Reflections of a Left Unity candidate

Reflections of a Left Unity candidate

One percent of the vote is hardly something to write home about – but this is the reality of the situation facing the majority of the left of Labour candidates across the country. It is not easy to accept –  however we must and we must ask ‘Was it all worth it?’

The 2015 election was the first time Left Unity ran in Stockport, we stood a parliamentary candidate and two candidates in the council elections, of which I was one.  I stood in Brinnington and Central which is a working class ward in Stockport. It has the highest rate of social housing in the borough with 46% of residents in social housing and life expectancy in the ward is 14 years lower than the most affluent ward in Stockport. Considering this demographic the local candidates based our campaign on the need for more social housing, opposition to the bedroom tax, cuts to welfare and the need for an increased minimum wage.

The campaign  consisted of the usual ritualistic weekend stalls, leafleting, canvassing, a public meeting and our parliamentary candidate attending local hustings. John Pearson, who stood in Stockport Central, did a fantastic job and consistently got the loudest applause. Often at hustings we were speaking to the already engaged but no one had heard of Left Unity. This was the first time they had and manifestos flew off the stall after the NHS hustings put on by 38degrees.

On polling day we decorated cars and drove around the wards speaking of social justice and change. This was great until our Unity Mobile broke down right in front of the Labour club in Brinnington! Those were a very long two hours. As I paced about trying to distribute leaflets to jeering passers by I must admit the very thought ‘Is this worth it?’ kept popping into my mind. As I stood there waiting for the recovery lorry head in hands, peering at the Labour club contemplating the likelihood of sabotage a lady tapped me on the shoulder and took a closer look at my rosette. She said ‘ Oh I’m so glad to see Left Unity here in Brinnington. My sons and I have been discussing the two leaflets we’ve received from you around the dinner table’ (throughout the campaign we distributed over 50,000 leaflets). I must admit my heart lifted –  imagining a young family discussing the prospects of socialism does that to a drained, sore footed sourpuss. I spoke with her about the rise of UKIP in Stockport and she talked about the displaced anger the community felt. She said that she and her sons had checked out Left Unity online and that she was pleased to see we seemed like a young party – exactly what she was looking for – something new, something different.
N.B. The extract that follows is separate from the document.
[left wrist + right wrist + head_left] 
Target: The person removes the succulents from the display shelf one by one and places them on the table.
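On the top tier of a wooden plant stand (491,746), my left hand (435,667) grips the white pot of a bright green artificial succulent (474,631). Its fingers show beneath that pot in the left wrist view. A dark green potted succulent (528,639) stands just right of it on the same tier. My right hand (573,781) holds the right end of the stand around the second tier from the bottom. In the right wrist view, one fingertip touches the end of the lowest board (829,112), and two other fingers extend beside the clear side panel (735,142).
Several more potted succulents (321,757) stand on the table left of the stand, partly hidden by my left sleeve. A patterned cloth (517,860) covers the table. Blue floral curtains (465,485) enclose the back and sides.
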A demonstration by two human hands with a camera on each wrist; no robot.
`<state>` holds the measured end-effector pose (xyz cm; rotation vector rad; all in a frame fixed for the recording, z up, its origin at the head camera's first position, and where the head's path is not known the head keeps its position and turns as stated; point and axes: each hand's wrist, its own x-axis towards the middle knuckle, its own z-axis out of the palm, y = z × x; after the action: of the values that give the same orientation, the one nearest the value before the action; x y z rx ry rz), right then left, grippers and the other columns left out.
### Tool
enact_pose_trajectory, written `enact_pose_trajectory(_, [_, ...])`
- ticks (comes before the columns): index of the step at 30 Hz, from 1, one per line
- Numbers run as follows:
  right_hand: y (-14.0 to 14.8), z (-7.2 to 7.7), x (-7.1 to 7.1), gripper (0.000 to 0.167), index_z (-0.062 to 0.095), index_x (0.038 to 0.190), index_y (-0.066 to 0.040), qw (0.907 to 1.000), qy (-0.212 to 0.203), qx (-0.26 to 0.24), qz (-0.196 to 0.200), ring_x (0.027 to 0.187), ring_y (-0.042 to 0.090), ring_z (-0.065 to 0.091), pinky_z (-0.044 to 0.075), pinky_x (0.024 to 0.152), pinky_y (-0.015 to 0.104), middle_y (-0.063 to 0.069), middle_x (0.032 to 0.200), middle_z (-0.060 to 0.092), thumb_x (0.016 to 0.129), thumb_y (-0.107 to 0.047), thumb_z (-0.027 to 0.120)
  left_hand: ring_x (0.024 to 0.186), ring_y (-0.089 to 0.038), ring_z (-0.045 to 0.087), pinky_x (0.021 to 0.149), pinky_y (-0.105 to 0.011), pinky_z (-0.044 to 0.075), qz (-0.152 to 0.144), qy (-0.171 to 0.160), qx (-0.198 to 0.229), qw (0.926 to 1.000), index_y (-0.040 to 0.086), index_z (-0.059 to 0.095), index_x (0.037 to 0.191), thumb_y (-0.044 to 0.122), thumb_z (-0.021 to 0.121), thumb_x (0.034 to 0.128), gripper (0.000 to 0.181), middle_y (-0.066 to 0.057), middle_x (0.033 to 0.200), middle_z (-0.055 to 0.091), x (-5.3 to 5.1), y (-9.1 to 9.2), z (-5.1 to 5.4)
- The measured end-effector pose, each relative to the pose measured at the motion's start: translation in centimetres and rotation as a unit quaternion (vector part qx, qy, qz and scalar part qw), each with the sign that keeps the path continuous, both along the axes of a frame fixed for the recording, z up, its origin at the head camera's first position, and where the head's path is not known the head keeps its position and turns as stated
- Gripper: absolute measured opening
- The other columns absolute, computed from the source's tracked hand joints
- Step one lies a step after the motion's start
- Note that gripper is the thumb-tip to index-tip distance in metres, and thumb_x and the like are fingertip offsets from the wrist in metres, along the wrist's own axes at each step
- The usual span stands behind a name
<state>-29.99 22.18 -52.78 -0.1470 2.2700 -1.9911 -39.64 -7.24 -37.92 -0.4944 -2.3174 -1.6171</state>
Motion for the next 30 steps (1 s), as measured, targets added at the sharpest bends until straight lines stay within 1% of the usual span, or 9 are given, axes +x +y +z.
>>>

You can never see all the ripples of your work. I don’t know how many families were discussing our literature across Brinnington –  probably just the one –  but she felt heard, inspired and represented and in today’s climate of mistrust and stagnation in politics this is special. It shouldn’t be but it is.

What next for Left Unity?

Well the main thing is that we can not just go away. We need to build on our small base under the same banner. Parties of the left are always changing names and failing to be consistent in standing. This is frustrating and has to change.

‘Doing Politics Differently’ as a tagline is a blessing and a curse and I think it is important to consider what this actually means and if are we actually doing that. Countless times when I tried to speak with people on the street I was hissed at, that all ‘politicians’ were the same and not to be trusted. Before I got a moment to explain how living in a two up two down was hardly the same as inheriting a mansion in Cheshire, they were off shaking their heads in disillusionment. These are the people we need to reach, and this will not happen overnight. In Stockport we are currently training in advocacy i.e. filling in PIP forms and how to challenge benefit sanctions. This practical solidarity is what people will need if state services are decimated over the next 5 years –  the introduction of the Care Act 2015 will remove this responsibility from local authorities. We are looking to start an unemployed workers’ drop –in centre, hopefully leading to a claimants union. This is the practical solidarity I think Left Unity should be concentrating on. Not charity but solidarity and there is a vital difference which the branch has discussed and will continue to discuss as our actions develop.

I think it is important that Left Unity continues to stand in elections but it is obvious that conventional ‘campaigns’ don’t have the staggering impact that we all hope for. What Left Unity needs to do is demonstrate how we are different by creating  grassroots structures that will support people through austerity and offer a meaningful sense of connection. This is what is should be meant by doing politics differently.